Atualizado em 20 de fevereiro de 2018 às 17:09

POR MARCIUS CORTEZ, publicitário e escritor.

Nem sei se sou herdeira da escritora Carolina de Jesus, mas me
sinto como se vivesse num quarto de despejo. Não mando mais,
nem eu nem minha família, no único lugar onde posso morar, nesse
barraco tosco perto do céu com vista para o mar e para o Rio sob a
mira da morte.

É visível, qualquer um vê que o verde da bandeira do Brasil
sumiu dos uniformes dos soldados. Agora eles estão vestidos com
o tecido tom sangue e roxo cadavérico.

Não durmo mais.
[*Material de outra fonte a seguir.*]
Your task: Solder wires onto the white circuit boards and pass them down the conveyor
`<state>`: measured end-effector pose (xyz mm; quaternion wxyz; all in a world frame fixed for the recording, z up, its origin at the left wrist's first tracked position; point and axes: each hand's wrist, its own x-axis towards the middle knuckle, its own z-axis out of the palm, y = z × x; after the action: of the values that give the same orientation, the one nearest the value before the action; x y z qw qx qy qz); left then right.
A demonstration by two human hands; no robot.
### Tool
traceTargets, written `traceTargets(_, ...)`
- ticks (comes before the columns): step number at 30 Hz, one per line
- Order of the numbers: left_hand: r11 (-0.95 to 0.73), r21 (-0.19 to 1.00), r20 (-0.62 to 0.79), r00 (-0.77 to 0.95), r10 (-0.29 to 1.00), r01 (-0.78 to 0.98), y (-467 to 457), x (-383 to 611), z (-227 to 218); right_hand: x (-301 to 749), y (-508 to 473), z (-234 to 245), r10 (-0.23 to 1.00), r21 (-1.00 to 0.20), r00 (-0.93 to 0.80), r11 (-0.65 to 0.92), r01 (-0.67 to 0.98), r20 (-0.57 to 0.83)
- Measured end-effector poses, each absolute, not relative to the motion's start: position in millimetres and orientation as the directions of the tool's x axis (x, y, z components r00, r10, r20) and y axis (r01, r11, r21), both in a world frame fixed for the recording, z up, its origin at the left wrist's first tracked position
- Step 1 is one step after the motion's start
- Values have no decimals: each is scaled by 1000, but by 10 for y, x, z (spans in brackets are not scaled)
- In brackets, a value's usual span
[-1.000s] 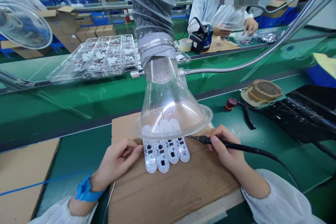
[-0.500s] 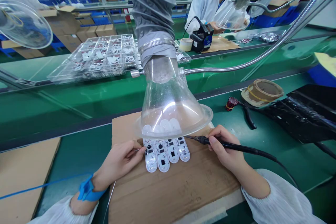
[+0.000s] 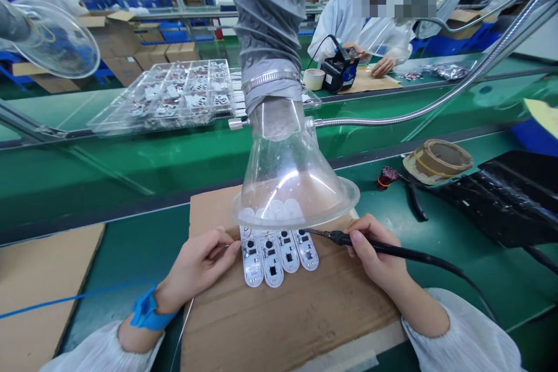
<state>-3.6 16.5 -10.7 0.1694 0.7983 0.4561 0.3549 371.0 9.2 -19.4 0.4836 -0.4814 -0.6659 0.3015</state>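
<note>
Several white oval-ended circuit boards (image 3: 272, 264) lie side by side on a brown cardboard sheet (image 3: 331, 302). A clear fume hood (image 3: 296, 180) hangs over their far ends, which show blurred through it. My left hand (image 3: 204, 264), with a blue wrist strap (image 3: 150, 309), is closed in a pinch just left of the boards. Thin silvery solder wire (image 3: 186, 321) trails below that wrist, and a bit of it shows at the fingertips. In my right hand (image 3: 377, 250) is a black soldering iron (image 3: 342, 238), its tip pointing left near the hood's lower rim and the rightmost boards.
Beyond the bench stands a clear compartment tray (image 3: 183, 93) of small parts. At right lie a tape roll (image 3: 440, 160), red-tipped wires (image 3: 387, 177), black-handled pliers (image 3: 416, 200) and a black bag (image 3: 501, 197). A co-worker (image 3: 344, 23) sits opposite behind a black device (image 3: 342, 67).
The view has shifted slightly. My left fingertips have drawn a little left, off the edge of the leftmost board. My right hand keeps its hold; the co-worker's hand has lowered to the bench.
</note>
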Motion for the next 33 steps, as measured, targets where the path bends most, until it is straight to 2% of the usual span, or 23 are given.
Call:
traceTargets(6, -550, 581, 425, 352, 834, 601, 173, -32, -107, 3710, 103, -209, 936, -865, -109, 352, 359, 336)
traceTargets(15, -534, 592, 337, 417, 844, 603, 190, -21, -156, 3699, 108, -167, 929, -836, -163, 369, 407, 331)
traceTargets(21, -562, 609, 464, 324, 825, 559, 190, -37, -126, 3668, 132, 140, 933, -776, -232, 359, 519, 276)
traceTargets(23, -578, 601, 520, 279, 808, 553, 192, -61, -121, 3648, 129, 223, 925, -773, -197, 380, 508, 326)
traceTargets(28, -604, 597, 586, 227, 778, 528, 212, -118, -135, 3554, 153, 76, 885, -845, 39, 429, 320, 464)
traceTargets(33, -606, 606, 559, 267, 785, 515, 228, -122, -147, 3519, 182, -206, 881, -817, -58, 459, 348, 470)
Quando amanhece, ponho a cara na janela
despedaçada por um tiro de arma pesada e respiro o pesadelo.
Está faltando luz, na Rocinha falta energia várias vezes ao dia.
Uso velas. Virou rotina como os tiroteios e os gritos dos prisioneiros.
Somos todos prisioneiros.

Penso que nunca mais foi rever o êxtase. Ontem tive uma visão
muito estranha. Vi micos suspensos no ar como se levitassem no
interior de uma ruína buscando desesperadamente a saída de
emergência.

Aqui na Rocinha tem outras pessoas que gostam de escrever.
Dizemos que fazemos o relato da destruição. Antes eu imaginava
que podia pegar nas estrelas com a mão, hoje nem mais conversar
com elas é possível.

Foi me tirado todo o sentido que tinha para a vida. Amor, ora não
me façam rir. Só me permitem vagar entre as sombras.
A fonte secou, tudo secou. Ninguém vai me impedir de afundar. E
assim será daqui por diante.

Todos que escrevem comigo ecoam nas suas palavras que a
literatura da intervenção é o relato da terra saqueada. O Rio, o Rio
virou um pântano de lama.

Nunca mais esquecerei a cena. Eles atiraram para matar. Nunca
mais esquecerei os mortos enterrando os mortos.
Não consigo mais escrever. Eu vi o inferno. O povo engolindo
fogo e sendo obrigado a permanecer em silêncio.